U.S. Water News Online
GRAND FORKS, N.D. -- A three-year-long study of past
climate cycles points to a significant drought in the coming years,
according to a study released by the Energy and Environmental
Research Center, which is based in North Dakota.
Center director Gerald Groenewold said the drought's economic
impact will be magnified if water management strategies are not
implemented. It could even jeopardize the sustainability of living
conditions in the area, he said.
"The public and decision-makers need to recognize the magnitude,
severity, and urgency of this issue," said Groenewold, of Grand
Forks, N.D. "Our greatest challenge is to admit we have a problem."
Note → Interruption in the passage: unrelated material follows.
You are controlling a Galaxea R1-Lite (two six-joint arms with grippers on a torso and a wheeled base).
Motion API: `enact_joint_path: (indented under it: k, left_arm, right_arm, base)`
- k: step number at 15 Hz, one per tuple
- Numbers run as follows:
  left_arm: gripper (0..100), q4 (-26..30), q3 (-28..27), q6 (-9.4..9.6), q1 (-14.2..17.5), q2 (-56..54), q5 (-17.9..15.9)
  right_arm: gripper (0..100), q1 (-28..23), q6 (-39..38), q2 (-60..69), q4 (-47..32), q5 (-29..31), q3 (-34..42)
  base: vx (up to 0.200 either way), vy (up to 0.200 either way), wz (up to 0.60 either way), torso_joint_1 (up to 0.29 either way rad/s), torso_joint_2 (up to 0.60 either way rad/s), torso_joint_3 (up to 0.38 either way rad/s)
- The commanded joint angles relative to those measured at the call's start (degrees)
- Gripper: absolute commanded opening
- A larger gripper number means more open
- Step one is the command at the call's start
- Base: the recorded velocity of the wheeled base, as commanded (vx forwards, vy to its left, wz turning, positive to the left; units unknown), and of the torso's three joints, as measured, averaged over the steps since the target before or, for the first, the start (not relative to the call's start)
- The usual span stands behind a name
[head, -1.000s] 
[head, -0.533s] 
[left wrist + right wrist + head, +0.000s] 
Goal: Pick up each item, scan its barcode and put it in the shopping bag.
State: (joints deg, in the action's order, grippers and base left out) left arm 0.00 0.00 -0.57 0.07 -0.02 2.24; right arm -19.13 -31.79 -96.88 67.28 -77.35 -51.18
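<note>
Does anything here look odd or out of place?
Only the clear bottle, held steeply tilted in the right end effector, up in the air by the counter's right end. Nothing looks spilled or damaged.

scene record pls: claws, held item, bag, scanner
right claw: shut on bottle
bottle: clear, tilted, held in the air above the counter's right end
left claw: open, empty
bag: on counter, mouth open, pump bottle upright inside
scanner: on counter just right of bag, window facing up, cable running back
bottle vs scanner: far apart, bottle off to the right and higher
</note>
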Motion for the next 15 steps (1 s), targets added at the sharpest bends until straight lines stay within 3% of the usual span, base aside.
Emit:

The study looked at lake bottom sediments in North Dakota and
western Minnesota but the findings apply to Nebraska and other
states, he said.
Efforts to deal with limited water resources have been in the
works for years, said David Aiken, a natural resources water law
specialist at the University of Nebraska. These efforts will require
a transition for water users, and will be greatly felt by farmers who
irrigate, Aiken said. They can farm at normal levels with less water,
If local laws are not developed, federal mandates will be, Aiken
said. He envisions water becoming a top commodity in the next few
years, with water rights being bought and sold.
"Well start to see what water is worth in the marketplace," Aiken
Aiken said fights for water will become simpler as water becomes
more of a commodity, which Groenewold referred to as the "petroleum
of the 21st century."
Groups ranging from communities who want a water basin to
environmental groups who want to protect endangered species could
compete to purchase water, he said.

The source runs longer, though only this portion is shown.